In case you weren’t aware, Barack Obama is teh awesomest person in the whole wide world. Just ask him. Or Nancy Pelosi.
The former Speaker of the House and current Minority Leader who represents Planet San Francisco, told The Weekly Standard that, without Obama’s 2009 Stimulus, we’d be in worse shape than we are now:
“Without the Recovery Act and accompanying federal interventions, whether from the Fed, or Cash for Clunkers, or other initiatives, the unemployment rate last year at the time of the election would have been fourteen and a half percent, not nine and a half percent,” said Minority Leader Pelosi.
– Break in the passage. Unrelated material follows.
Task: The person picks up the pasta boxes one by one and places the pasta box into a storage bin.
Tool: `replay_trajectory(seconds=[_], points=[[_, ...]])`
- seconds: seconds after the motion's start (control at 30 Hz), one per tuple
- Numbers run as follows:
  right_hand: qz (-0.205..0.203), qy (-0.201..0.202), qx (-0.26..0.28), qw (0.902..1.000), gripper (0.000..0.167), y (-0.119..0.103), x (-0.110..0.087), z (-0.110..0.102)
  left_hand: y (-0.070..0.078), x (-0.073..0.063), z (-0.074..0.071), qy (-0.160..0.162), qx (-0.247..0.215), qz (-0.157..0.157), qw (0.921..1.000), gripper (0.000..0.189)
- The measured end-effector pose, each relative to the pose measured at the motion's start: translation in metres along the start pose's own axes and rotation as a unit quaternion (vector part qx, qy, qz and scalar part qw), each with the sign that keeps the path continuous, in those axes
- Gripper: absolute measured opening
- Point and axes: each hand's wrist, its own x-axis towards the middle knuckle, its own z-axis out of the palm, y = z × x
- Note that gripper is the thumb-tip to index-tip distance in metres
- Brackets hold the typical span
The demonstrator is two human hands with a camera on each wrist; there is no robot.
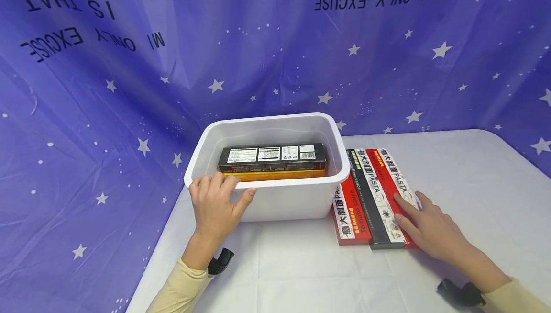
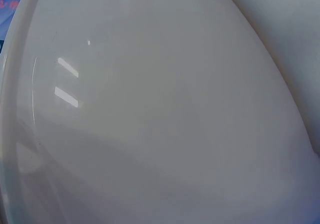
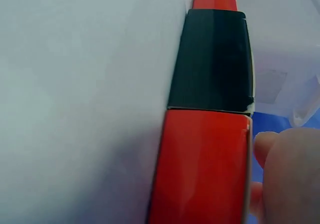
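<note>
The white bin point(image 1: 280, 204) held a black box point(image 1: 275, 160); beside the bin were red boxes point(image 1: 354, 207), behind it a white-starred purple curtain point(image 1: 379, 78).

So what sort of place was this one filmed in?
Probably a makeshift recording booth: star-printed purple fabric walls in a white-covered table, which holds a white bin and boxes labelled PASTA.

looks like smooth glossy plastic on the bin point(image 1: 284, 203) | kinda slick printed cardboard on the pasta boxes point(image 1: 372, 200) | matt cloth on table point(image 1: 297, 270), creased cloth backdrop point(image 1: 275, 59)
</note>
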Motion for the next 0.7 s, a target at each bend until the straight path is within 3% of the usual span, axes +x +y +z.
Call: replay_trajectory(seconds=[0.3,0.5,0.7], points=[[0.006,-0.001,0.013,0.9999,0.062,0.004,-0.004,0.009,0.000,0.000,-0.001,-0.005,0.004,0.000,1.0000,0.074],[0.015,-0.009,0.010,0.9998,0.064,0.005,-0.003,0.008,0.002,0.001,0.000,0.010,-0.002,0.005,0.9999,0.072],[0.045,-0.032,0.001,0.9985,0.068,0.011,-0.002,0.004,0.002,0.001,0.000,0.015,-0.005,0.005,0.9999,0.071]])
You see? You see? The Stimulus was a good thing. Crazy Aunt Nancy said so.
I wonder why she stopped there, though. Because there must have been more that the Obama Stimulus did. Because Obama and the Democrats are so awesome you know.
We did some digging, and found out that, not only did the Obama Stimulus save 8.3 million imaginary jobs, it did a bunch of other things, too.
- It helped Steve Jobs invent the iPad.
- The stimulus kept the asteroid 99942 Apophis from striking the Earth.
- It killed Osama bin Laden.
- The stimulus won Super Bowl XLV.
- It blew up the Death Star.
- The stimulus is what gave the Old Spice Guy his job.
- That thing you thought you lost? The stimulus actually found it and put it there on the table for you.
- It kept the sun from burning out.
- Remember when Global Warming was going to melt all the ice caps by 2011? The stimulus stopped it.
- The stimulus saved Chuck Norris.
- It kept Windows 7 from sucking as bad as Windows Vista.
- The stimulus kept Pluto from leaving the solar system after scientists fired it.
There are so many wonderful things the stimulus has done, we need a new one every month.